Work out how many lines in the data below contain the string "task", and reply with that figure alone.

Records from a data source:
* * *

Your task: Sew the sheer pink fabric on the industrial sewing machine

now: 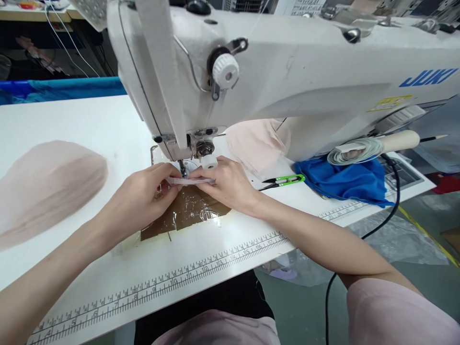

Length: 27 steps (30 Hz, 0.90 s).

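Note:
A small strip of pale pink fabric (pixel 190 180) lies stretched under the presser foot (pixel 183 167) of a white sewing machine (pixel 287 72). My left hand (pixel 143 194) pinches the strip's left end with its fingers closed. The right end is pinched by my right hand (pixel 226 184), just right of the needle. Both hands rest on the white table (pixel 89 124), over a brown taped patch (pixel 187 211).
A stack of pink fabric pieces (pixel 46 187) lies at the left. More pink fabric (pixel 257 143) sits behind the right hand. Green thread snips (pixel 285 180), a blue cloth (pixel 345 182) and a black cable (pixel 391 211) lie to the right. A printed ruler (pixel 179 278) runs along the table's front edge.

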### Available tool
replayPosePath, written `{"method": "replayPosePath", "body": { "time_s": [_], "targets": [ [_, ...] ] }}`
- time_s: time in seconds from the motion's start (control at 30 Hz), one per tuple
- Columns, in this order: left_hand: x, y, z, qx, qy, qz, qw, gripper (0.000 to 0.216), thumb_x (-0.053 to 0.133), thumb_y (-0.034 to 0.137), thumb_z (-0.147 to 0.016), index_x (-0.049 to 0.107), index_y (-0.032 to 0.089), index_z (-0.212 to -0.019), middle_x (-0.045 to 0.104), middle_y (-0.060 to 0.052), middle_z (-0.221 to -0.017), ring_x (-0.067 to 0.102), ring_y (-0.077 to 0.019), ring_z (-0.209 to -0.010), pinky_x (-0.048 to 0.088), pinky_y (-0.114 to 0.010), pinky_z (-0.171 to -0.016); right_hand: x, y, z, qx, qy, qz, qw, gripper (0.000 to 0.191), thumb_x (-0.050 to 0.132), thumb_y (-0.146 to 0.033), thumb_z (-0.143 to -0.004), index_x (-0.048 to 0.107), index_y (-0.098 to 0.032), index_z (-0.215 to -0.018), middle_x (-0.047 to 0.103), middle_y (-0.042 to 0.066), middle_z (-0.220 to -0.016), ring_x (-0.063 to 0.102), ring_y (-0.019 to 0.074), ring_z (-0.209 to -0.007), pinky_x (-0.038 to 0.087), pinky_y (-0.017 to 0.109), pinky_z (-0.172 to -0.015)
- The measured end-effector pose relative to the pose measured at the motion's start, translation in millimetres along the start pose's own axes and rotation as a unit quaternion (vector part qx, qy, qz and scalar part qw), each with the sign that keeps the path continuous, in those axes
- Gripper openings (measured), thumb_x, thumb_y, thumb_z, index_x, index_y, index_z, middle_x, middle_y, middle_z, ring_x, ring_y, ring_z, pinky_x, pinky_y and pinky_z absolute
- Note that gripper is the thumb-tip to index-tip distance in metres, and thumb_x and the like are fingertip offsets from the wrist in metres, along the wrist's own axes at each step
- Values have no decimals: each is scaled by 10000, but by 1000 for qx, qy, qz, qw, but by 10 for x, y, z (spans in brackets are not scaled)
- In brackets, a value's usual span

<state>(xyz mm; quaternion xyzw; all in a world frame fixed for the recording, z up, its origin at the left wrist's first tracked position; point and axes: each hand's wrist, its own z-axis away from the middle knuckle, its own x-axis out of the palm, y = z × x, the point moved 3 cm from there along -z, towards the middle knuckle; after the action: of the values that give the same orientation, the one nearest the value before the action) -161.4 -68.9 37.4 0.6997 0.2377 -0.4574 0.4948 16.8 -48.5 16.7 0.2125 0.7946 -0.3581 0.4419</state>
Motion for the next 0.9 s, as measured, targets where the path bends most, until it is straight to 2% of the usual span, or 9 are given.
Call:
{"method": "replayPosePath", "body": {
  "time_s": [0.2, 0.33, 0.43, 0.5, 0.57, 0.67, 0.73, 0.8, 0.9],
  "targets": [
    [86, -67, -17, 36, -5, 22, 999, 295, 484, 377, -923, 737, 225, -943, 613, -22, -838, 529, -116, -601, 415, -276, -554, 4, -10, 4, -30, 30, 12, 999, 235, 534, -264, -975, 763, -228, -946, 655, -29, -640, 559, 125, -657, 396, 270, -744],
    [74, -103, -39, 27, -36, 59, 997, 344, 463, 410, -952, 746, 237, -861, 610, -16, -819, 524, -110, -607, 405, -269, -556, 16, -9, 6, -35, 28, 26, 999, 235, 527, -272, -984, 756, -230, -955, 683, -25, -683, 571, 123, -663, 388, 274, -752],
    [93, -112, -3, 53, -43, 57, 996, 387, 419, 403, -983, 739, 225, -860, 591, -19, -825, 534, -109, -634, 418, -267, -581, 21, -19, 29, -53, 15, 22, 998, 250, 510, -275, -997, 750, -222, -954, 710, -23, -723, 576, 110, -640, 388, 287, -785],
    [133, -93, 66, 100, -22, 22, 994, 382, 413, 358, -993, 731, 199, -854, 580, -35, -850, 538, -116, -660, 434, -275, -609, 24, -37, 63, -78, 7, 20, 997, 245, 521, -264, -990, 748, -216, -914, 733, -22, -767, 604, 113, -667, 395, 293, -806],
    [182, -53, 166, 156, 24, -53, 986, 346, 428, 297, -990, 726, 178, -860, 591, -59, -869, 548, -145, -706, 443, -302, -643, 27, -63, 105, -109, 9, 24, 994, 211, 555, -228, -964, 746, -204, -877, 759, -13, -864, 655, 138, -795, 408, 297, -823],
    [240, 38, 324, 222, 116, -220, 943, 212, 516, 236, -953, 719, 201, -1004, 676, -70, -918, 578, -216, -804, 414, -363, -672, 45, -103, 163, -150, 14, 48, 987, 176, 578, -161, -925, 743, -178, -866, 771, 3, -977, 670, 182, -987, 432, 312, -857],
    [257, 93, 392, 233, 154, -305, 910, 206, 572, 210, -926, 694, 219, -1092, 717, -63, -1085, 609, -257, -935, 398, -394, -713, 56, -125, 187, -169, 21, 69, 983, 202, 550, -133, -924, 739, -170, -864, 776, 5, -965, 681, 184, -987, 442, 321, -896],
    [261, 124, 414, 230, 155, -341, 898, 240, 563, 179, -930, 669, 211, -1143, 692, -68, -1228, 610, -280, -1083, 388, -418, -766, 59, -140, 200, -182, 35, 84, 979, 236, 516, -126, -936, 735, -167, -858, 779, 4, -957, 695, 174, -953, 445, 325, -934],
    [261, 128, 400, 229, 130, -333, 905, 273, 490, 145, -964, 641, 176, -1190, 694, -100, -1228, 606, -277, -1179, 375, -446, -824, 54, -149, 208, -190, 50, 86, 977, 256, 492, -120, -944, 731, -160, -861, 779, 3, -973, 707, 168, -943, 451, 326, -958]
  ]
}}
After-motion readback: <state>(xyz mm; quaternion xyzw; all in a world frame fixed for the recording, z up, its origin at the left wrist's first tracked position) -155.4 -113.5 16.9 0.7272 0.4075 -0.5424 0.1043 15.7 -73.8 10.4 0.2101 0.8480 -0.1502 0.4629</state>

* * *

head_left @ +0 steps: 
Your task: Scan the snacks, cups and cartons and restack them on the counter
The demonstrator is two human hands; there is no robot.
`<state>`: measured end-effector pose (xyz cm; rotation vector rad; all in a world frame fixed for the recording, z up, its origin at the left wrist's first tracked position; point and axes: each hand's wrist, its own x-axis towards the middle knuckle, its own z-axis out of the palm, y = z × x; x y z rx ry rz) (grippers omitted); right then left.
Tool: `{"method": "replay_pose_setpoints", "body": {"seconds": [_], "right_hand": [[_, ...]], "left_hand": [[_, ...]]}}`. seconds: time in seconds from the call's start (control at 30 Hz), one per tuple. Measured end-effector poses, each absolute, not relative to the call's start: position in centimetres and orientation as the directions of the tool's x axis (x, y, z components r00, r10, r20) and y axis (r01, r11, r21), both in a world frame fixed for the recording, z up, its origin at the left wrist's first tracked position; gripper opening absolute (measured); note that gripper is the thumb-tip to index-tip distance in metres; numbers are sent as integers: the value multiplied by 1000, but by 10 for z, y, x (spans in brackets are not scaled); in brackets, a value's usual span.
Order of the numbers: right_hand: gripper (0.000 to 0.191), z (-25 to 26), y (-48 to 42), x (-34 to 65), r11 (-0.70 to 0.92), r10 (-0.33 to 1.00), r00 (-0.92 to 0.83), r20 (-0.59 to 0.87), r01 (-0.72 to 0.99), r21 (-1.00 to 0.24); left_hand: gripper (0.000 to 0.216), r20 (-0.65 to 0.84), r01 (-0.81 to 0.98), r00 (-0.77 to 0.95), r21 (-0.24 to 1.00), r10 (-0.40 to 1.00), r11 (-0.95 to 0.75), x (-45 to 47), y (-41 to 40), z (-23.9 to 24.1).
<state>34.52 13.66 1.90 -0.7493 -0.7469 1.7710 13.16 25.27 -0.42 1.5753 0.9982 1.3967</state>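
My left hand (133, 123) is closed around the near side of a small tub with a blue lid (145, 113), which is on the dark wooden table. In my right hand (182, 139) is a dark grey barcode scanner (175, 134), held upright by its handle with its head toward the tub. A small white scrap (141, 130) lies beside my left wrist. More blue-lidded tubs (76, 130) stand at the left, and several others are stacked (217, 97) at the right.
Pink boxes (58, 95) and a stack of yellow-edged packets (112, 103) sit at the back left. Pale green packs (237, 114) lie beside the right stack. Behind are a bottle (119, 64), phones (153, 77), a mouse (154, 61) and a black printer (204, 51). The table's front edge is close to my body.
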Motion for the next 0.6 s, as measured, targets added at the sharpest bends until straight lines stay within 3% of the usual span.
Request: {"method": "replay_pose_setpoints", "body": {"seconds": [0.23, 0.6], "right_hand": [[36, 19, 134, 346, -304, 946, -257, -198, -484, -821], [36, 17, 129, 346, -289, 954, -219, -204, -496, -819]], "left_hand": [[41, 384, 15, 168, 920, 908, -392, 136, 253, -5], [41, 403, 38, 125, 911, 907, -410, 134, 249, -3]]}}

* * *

EXPECTED ANSWER: 2